Reputation: 605
I am trying to remove all characters except alpha and spaces from a column, but when i am using the code to perform the same, it gives output as 'nan'
in place of NaN
(Null values)
Input data:
col1
ABC ad
YQW \2
AQ4 GH
@34
#45
NaN
Expected output:
col1
ABC ad
YQW
AQ GH
NaN
NaN
NaN
Code i have been using:
df['col1'] = df['col1'].astype(str).str.extract(r'([A-Za-z]+(?: [A-Za-z]+)*)')
Later i am using this column to check the condition for NaN
but its not giving as after executing the above script it changes the NaN
values to 'nan'
.
Note: without casting to string by .astype(str)
, my data will get
AttributeError: Can only use .str accessor with string values!
Upvotes: 1
Views: 8164
Reputation: 23217
You can do it by the following steps:
NaN
value by empty string (which we may also get after removing characters and will be converted back to NaN
afterwards)..astype(str)
for in case some elements are non-strings in the column.str.replace()
with regexNaN
by .replace()
(Note: The first 2 steps are to special handle for OP's problem of getting AttributeError: Can only use .str accessor with string values!

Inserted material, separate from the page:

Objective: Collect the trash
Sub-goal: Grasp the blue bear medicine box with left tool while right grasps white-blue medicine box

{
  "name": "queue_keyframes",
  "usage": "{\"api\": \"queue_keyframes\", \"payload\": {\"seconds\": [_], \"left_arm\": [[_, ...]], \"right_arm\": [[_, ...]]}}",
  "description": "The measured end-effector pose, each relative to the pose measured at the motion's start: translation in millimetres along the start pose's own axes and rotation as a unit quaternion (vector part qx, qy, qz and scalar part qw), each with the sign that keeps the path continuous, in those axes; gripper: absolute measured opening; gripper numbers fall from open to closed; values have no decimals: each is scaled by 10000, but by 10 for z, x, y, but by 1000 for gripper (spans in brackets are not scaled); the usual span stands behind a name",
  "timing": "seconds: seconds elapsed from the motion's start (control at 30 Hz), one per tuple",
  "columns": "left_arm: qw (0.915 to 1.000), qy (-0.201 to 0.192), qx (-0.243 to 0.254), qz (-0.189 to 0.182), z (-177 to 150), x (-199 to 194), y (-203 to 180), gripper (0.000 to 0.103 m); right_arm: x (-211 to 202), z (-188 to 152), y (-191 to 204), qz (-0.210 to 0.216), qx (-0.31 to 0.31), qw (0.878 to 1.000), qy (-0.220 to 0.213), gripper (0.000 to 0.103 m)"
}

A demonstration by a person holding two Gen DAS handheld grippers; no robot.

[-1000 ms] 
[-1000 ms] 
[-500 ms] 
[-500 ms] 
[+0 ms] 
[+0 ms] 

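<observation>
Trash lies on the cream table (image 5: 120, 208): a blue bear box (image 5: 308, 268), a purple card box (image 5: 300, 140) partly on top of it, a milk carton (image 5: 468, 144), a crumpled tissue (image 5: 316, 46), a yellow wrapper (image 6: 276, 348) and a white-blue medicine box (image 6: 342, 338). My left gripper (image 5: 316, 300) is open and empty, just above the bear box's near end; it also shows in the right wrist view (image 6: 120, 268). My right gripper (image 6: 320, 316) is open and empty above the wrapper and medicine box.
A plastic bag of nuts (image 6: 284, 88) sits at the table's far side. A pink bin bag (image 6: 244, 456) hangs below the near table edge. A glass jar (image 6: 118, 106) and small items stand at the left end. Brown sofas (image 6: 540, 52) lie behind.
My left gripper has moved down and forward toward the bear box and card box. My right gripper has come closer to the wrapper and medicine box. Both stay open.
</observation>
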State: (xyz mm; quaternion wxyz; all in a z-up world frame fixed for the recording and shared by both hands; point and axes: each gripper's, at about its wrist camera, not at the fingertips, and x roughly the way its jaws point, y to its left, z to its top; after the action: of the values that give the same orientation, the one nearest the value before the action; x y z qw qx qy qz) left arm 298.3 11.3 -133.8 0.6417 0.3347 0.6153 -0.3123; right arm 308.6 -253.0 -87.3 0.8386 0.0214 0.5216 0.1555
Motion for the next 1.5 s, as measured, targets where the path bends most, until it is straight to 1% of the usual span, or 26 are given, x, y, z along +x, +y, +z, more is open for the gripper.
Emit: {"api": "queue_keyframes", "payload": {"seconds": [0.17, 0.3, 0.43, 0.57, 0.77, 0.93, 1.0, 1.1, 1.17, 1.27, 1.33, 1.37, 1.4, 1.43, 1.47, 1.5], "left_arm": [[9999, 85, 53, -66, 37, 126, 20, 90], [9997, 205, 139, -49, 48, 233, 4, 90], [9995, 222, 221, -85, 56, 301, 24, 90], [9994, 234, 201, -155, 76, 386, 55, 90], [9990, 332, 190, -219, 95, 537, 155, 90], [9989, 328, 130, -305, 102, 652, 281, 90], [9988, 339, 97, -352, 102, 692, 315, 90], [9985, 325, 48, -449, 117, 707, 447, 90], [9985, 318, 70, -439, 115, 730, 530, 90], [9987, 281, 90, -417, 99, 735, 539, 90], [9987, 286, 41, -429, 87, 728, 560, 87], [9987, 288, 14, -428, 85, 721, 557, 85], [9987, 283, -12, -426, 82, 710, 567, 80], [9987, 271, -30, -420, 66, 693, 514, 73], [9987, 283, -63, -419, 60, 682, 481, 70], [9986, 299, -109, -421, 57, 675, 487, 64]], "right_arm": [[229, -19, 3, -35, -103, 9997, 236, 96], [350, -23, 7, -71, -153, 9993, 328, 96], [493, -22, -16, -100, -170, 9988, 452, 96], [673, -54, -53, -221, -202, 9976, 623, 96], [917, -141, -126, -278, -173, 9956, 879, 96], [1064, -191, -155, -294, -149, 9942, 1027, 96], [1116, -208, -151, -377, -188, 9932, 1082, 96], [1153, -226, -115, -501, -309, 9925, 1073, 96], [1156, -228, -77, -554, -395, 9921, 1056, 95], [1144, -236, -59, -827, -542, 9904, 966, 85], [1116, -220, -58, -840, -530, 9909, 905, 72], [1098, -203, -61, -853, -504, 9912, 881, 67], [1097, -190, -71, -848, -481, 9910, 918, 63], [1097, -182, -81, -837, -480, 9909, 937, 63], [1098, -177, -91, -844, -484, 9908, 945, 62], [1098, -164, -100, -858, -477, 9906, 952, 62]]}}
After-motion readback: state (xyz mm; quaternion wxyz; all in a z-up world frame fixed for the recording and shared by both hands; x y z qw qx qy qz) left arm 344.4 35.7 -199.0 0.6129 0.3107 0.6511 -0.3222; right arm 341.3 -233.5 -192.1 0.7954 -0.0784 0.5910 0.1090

although my testing of specially adding integer and float (not integer and float in string but real numeric values) also got no problem without the first 2 steps. Maybe some other special data types!?) Other users without the same problem can use only the last 2 steps starting with str.replace()
.
df['col1'] = df['col1'].fillna('').astype(str).str.replace(r'[^A-Za-z ]', '', regex=True).replace('', np.nan, regex=False)
Result:
print(df)
col1
0 ABC ad
1 YQW
2 AQ GH
3 NaN
4 NaN
5 NaN
Note that we cannot use .extract()
here and have to use .replace()
to get rid of the unwanted characters. How about a string like ' ab c1d2@ ef4' ? What regex pattern to use to extract only the alphabets and spaces leaving behind the numbers and special characters ? And don't forget we have to consider the generic cases, not just the sample data here. Can we quote all possible patterns of regex here to handle the infinite numbers of combinations of such alpha, space, number and special character patterns ?
Upvotes: 0
Reputation: 26676
Another way is to extract alphanumerics but exclude numerals. See code below
df['col1']=df['col1'].str.extract('(\w+\s\w+[^0-9]|\w+[^0-9])')
col1
0 ABC ad
1 YQW
2 AQ4 GH
3 NaN
4 NaN
5 NaN
Upvotes: 1